I have to ask myself, what do all of these simple joys and pleasures have to do with packing up clothes and files every few weeks, travelling to Yellowknife, allowing almost all creative energies to be zapped by the seemingly endless demands and agendas set before us. Agendas created from within the bowels of the elusive and complex government. The offering of yourself to unrelenting public scrutiny and comment, the sometimes counterproductive and even ruthless rivalry amongst Members to get to the front of the pack, and the patience needed to listen to others viewpoints, while wondering if anyone is listening to yours and if they are hearing, are they understanding.

The next and obvious step in the sole-searching is to determine if the rewards outweigh the sacrifices. The rewards for me, as Mr. Steen earlier stated, so far all relate back to my role that I play in my own community. The interaction with constituents, whether at a community function, one and one on an issue pertaining to them personally, addressing larger issues and initiatives or just catching up with people at the checkout counter at the grocery store. Therein lies the satisfaction and reward for me. To know that you have the ability to speak for, advocate on behalf of and respectably represent the voices of the people in your community and know that they appreciate you for it, is the only thing that brings the measure of sense to this job that would induce anyone in their right mind to come back for more.
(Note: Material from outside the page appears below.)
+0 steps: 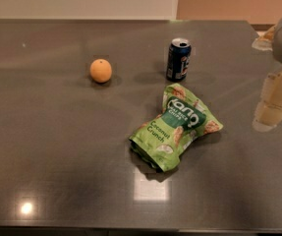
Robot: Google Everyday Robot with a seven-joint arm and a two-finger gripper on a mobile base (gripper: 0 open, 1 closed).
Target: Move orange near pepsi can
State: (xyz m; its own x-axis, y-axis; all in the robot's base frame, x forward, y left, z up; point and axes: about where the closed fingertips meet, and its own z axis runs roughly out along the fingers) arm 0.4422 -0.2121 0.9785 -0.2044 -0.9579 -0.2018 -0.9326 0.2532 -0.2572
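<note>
The orange sits on the dark table, left of centre towards the back. The pepsi can stands upright to its right, about a can's height and more away. My gripper hangs at the right edge of the view, above the table, well to the right of the can and far from the orange. It holds nothing that I can see.
A green crinkled snack bag lies flat just in front of the can. A wall runs behind the table's back edge. Bright light reflections show on the table near its front edge.
</note>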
I would like to thank all of my colleagues of the 13th Legislative Assembly. It has been a sharp learning curve for most of us. I hope that many of you will have the opportunity to put what you have learned to good use in another term of office.

I know that the staff cannot wait for us to leave today. I thank them for their good work. Enjoy the break and we shall return all too soon I am sure. I would also like to thank many Yellowknifers who have welcomed the out of town MLAs so warmly into their community. We have spent almost half of our time here over the past four years, and I personally needed to have a life while I was here, outside of this building. I have truly enjoyed the kindness and support of the people of Yellowknife.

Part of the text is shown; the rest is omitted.